Experimental Therapeutics, Molecular Targets, and Chemical Biology

The Role of Growth Factor Receptor Pathways in Human Breast Cancer Cells Adapted to Long-term Estrogen Deprivation

Gauri J. Sabnis, Danijela Jelovac, Brian Long and Angela Brodie

Department of Pharmacology and Experimental Therapeutics, University of Maryland Baltimore, Baltimore, Maryland

Requests for reprints: Angela Brodie, Department of Pharmacology and Experimental Therapeutics, University of Maryland Baltimore, School of Medicine, Health Science Facility I, Room 580G, 685 W. Baltimore Street, Baltimore, MD 21201. Phone: 410-706-3137; Fax: 410-706-0032; E-mail: abrodie{at}umaryland.edu.
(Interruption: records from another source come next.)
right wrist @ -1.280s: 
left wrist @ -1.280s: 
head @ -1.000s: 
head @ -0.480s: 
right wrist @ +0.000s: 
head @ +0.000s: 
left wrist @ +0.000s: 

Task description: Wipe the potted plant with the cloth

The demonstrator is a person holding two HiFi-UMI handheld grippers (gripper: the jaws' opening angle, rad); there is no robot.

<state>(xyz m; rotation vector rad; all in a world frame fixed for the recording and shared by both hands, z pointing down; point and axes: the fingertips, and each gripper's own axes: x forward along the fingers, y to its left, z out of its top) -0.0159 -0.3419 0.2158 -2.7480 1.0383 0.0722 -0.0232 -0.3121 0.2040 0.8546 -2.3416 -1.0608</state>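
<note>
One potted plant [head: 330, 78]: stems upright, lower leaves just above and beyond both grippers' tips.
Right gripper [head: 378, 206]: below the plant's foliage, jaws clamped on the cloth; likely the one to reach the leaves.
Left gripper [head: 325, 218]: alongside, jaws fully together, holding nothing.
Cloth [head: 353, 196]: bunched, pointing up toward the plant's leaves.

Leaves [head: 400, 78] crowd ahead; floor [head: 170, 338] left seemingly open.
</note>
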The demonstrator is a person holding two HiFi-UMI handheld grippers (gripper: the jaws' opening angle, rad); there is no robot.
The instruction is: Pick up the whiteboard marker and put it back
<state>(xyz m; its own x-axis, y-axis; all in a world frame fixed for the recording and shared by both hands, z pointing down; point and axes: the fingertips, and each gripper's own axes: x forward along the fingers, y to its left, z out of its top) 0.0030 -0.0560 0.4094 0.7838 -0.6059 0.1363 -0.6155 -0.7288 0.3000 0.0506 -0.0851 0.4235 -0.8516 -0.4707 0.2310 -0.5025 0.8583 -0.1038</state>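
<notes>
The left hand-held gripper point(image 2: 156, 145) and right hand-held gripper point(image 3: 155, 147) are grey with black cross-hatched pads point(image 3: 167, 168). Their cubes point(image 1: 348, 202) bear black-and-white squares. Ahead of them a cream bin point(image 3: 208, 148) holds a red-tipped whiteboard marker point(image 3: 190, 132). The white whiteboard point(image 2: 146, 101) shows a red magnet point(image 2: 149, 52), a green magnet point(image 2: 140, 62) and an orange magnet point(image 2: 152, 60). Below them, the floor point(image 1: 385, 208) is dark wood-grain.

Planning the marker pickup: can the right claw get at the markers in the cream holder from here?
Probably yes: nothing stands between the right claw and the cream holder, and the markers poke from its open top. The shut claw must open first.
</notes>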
To study the long-term effects of estrogen deprivation on breast cancer, MCF-7Ca human estrogen receptor–positive breast cancer cells stably transfected with human aromatase gene were cultured in the steroid-depleted medium for 6 to 8 months until they had acquired the ability to grow. Proliferation of these cells (UMB-1Ca) was accompanied by increased expression of human epidermal growth factor receptor 2, increased activation of AKT through phosphorylation at Ser473 and Thr308, and increased invasion compared with parental MCF-7Ca cells. Estrogen receptor expression was also increased 5-fold. Although growth was inhibited by the antiestrogen fulvestrant, the IC50 was 100-fold higher than for parental MCF-7Ca cells. Aromatase inhibitor letrozole also inhibited growth at 10,000-fold higher concentration than required for MCF-7Ca cells, whereas anastrozole, exemestane, formestane, and tamoxifen were ineffective at 100 nmol/L. Growth of UMB-1Ca cells was inhibited by phosphatidylinositol 3-kinase inhibitor wortmannin (IC50 ~25 nmol/L) and epidermal growth factor receptor kinase inhibitor gefitinib (ZD 1839; IC50 ~10 µmol/L) whereas parental MCF-7Ca cells were insensitive to these agents. Concomitant treatment of UMB-1Ca cells with the signal transduction inhibitors and anastrozole and tamoxifen restored their growth inhibitory effects. These studies show that estrogen deprivation results in up-regulation of growth factor signaling pathways, which leads to a more aggressive and hormone refractory phenotype. Cross-talk between ER and growth factor signaling was evident as inhibition of these pathways could restore estrogen responsiveness to these cells.